CN112445520A - Branch prediction optimization method for conditional branch instructions in loops - Google Patents
Branch prediction optimization method for conditional branch instructions in loops Download PDFInfo
- Publication number
- CN112445520A CN112445520A CN201910794939.2A CN201910794939A CN112445520A CN 112445520 A CN112445520 A CN 112445520A CN 201910794939 A CN201910794939 A CN 201910794939A CN 112445520 A CN112445520 A CN 112445520A
- Authority
- CN
- China
- Prior art keywords
- instruction
- conditional
- branch
- condition
- loop
- Prior art date
- Legal status (The legal status is an assumption and is not a legal conclusion. Google has not performed a legal analysis and makes no representation as to the accuracy of the status listed.)
- Granted
Links
Images
Classifications
-
- G—PHYSICS
- G06—COMPUTING; CALCULATING OR COUNTING
- G06F—ELECTRIC DIGITAL DATA PROCESSING
- G06F9/00—Arrangements for program control, e.g. control units
- G06F9/06—Arrangements for program control, e.g. control units using stored programs, i.e. using an internal store of processing equipment to receive or retain programs
- G06F9/30—Arrangements for executing machine instructions, e.g. instruction decode
- G06F9/30003—Arrangements for executing specific machine instructions
- G06F9/3005—Arrangements for executing specific machine instructions to perform operations for flow control
- G06F9/30058—Conditional branch instructions
-
- G—PHYSICS
- G06—COMPUTING; CALCULATING OR COUNTING
- G06F—ELECTRIC DIGITAL DATA PROCESSING
- G06F8/00—Arrangements for software engineering
- G06F8/40—Transformation of program code
- G06F8/41—Compilation
Landscapes
- Engineering & Computer Science (AREA)
- Theoretical Computer Science (AREA)
- Software Systems (AREA)
- General Engineering & Computer Science (AREA)

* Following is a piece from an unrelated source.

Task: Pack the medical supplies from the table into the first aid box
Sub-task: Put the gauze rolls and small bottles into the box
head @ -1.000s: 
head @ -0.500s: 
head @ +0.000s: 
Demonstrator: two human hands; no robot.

- Physics & Mathematics (AREA)
- General Physics & Mathematics (AREA)
- Devices For Executing Special Programs (AREA)
Abstract
The invention discloses a branch prediction optimization method for a conditional branch instruction in a loop, which comprises the following steps: s11, judging whether the number of the instructions in one loop can meet the condition that the operation instruction with the conditional branch flag bit is advanced by at least N before the conditional branch instruction with the conditional branch flag bit; s12, if the condition is met, the compiler directly generates the assembly code, if the condition is not met, the compiler calculates the number of times of loop expansion according to the loop body code amount and the condition N, and the loop expansion is carried out to generate the assembly code; s13, the operation instruction with conditional mark changes the branch flag bit of the conditional branch instruction in advance; s14, judging the conditional branch instruction according to the corresponding conditional flag bit, if yes, the processor indicates to skip to fetch the instruction according to the conditional branch flag, otherwise, the processor fetches the instruction in sequence; s15, whether the jump is predicted or not, the condition mark bit is used and then is invalidated, and the branch instruction condition mark bit is clear 0. The invention can avoid the performance loss caused by the last transfer of the cycle.
Description
Technical Field
The invention relates to a branch prediction optimization method for a conditional branch instruction in a loop, and belongs to the technical field of computers.
Background
Performance of the processor is often limited by the branch instruction because many cycles are lost by the need to drain the pipeline of invalid instructions following the branch instruction when the branch occurs to fetch the instruction from a new target address. Branch prediction is an effective method to overcome this loss, and the success rate of branch prediction is critical to improving the performance of the processor.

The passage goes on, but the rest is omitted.